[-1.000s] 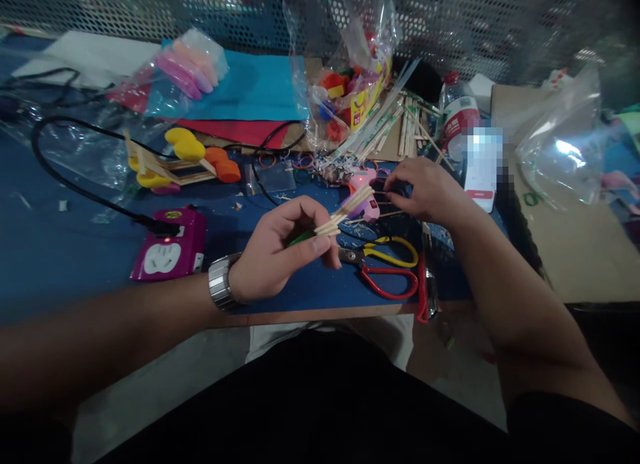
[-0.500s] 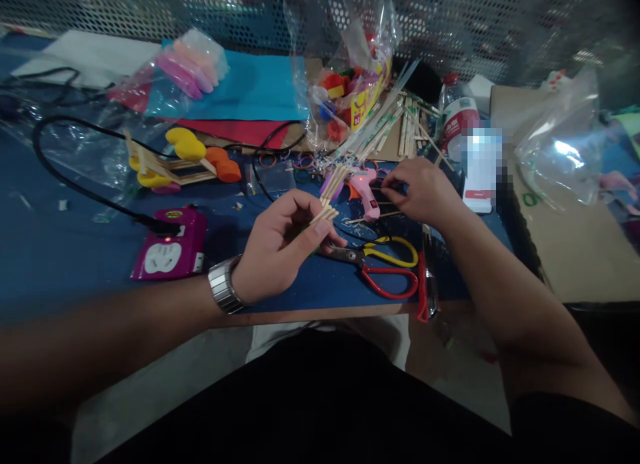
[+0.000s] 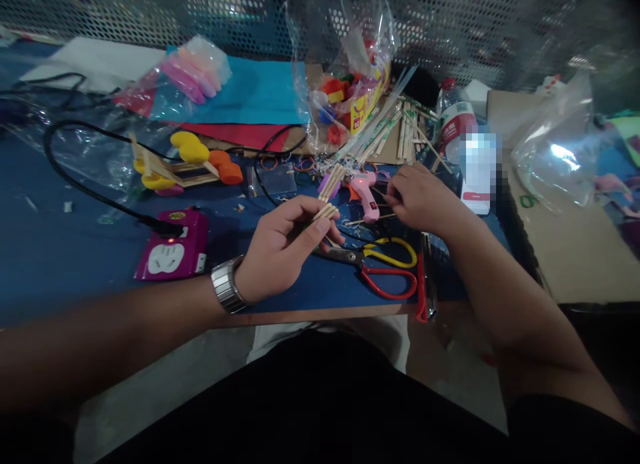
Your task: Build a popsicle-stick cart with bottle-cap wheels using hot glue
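Observation:
My left hand (image 3: 285,247) is closed around a small bunch of thin wooden sticks (image 3: 327,211), their ends poking out above the thumb. Behind them lies a pink glue gun (image 3: 367,196) with a small red light showing. My right hand (image 3: 417,196) is just right of the glue gun, fingers pinched together low over the table. Whatever is between its fingertips is too small and dark to make out; loose sticks (image 3: 387,217) lie close below. Scissors (image 3: 373,256) with one yellow and one red handle rest in front of both hands.
A purple power socket (image 3: 173,244) with a black cable stands at left, near a stick model (image 3: 185,171) with yellow and orange pieces. Behind are a bag of colourful pieces (image 3: 345,97), more sticks (image 3: 410,131), a bottle (image 3: 453,117) and a phone (image 3: 477,177). A red-handled cutter (image 3: 423,287) lies at the front edge.
My right hand has shifted very slightly right and down, fingers still pinched. The left hand keeps its grip on the sticks. The whole view has tilted a little.

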`<state>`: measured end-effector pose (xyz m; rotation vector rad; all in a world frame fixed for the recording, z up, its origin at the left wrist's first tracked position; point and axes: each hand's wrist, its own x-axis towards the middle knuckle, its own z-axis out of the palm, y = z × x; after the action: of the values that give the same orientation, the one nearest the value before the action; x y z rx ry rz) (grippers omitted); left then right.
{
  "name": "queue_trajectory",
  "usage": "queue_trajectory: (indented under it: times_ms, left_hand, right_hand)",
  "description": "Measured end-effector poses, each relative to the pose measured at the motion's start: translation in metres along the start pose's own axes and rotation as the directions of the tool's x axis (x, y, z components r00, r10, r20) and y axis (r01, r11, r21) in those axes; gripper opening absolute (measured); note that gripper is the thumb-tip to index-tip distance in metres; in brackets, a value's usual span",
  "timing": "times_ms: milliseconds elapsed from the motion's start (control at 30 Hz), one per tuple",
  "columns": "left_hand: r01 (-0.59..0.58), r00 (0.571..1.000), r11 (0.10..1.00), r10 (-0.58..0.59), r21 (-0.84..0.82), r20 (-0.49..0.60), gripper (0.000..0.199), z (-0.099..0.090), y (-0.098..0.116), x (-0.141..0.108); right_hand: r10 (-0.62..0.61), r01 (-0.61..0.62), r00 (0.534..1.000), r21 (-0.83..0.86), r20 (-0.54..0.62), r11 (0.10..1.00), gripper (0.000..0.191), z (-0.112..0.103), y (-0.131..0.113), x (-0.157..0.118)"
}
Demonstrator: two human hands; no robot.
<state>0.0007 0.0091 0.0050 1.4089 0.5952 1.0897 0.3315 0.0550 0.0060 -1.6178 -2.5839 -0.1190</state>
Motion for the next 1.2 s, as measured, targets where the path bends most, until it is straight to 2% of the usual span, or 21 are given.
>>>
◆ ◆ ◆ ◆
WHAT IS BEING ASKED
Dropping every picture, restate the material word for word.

COMPLETED TASK
[-1.000s] 
[-0.500s] 
[+0.000s] 
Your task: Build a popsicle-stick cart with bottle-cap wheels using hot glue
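Observation:
My left hand (image 3: 285,247) is closed around a small bunch of thin wooden sticks (image 3: 327,211), their ends poking out above the thumb. Behind them lies a pink glue gun (image 3: 367,196) with a small red light showing. My right hand (image 3: 417,196) is just right of the glue gun, fingers pinched together low over the table. Whatever is between its fingertips is too small and dark to make out; loose sticks (image 3: 387,217) lie close below. Scissors (image 3: 373,256) with one yellow and one red handle rest in front of both hands.
A purple power socket (image 3: 173,244) with a black cable stands at left, near a stick model (image 3: 185,171) with yellow and orange pieces. Behind are a bag of colourful pieces (image 3: 345,97), more sticks (image 3: 410,131), a bottle (image 3: 453,117) and a phone (image 3: 477,177). A red-handled cutter (image 3: 423,287) lies at the front edge.
My right hand has shifted very slightly right and down, fingers still pinched. The left hand keeps its grip on the sticks. The whole view has tilted a little.
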
`<state>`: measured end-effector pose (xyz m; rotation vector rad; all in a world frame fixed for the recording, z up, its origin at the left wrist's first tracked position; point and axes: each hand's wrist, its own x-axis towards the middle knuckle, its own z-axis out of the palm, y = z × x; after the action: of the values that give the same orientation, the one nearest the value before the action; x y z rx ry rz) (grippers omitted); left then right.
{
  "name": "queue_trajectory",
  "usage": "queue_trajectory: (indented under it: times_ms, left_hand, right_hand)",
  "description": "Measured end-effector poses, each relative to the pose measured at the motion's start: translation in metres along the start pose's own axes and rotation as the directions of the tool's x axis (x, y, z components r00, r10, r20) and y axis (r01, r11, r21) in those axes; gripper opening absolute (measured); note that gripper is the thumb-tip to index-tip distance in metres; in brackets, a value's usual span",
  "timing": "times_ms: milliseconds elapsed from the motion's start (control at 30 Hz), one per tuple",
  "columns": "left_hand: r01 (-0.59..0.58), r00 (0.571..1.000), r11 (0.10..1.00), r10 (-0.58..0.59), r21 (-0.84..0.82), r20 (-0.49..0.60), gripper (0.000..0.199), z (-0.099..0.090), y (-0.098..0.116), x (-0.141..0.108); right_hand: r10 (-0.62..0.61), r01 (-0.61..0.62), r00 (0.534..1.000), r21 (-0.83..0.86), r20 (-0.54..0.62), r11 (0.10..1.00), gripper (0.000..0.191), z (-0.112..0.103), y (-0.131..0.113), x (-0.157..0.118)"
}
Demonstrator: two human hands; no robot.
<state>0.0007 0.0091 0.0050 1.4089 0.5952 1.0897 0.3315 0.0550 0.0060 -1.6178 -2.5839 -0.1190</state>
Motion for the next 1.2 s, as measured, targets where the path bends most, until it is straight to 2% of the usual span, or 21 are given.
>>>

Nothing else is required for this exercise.